>>>

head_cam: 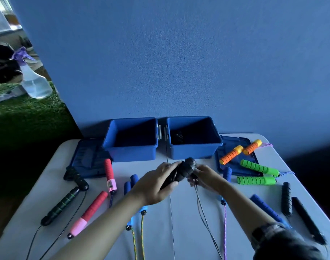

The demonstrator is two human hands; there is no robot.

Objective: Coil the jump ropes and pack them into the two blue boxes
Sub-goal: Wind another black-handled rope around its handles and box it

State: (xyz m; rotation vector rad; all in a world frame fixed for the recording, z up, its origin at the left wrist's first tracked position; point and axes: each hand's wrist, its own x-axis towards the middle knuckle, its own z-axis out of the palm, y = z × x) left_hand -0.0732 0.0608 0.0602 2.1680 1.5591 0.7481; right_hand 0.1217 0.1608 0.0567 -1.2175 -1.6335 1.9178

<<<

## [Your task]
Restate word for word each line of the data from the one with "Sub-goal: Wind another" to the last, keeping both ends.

## [Response below]
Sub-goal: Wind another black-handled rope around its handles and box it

State: (xyz m; rotation vector rad; all in a world frame fixed for the recording, z up, its origin at the left wrist's first tracked position; point and axes: each hand's wrist, its own x-axis towards the middle knuckle, its own z-axis out of the palm, y = z × x) left_hand -0.0732 0.0608 0.0602 2.1680 1.5591 0.7481; right_hand 0.1217 0.1608 0.0567 -1.2175 -1.6335 1.9178

No part of the exercise is left unanswered.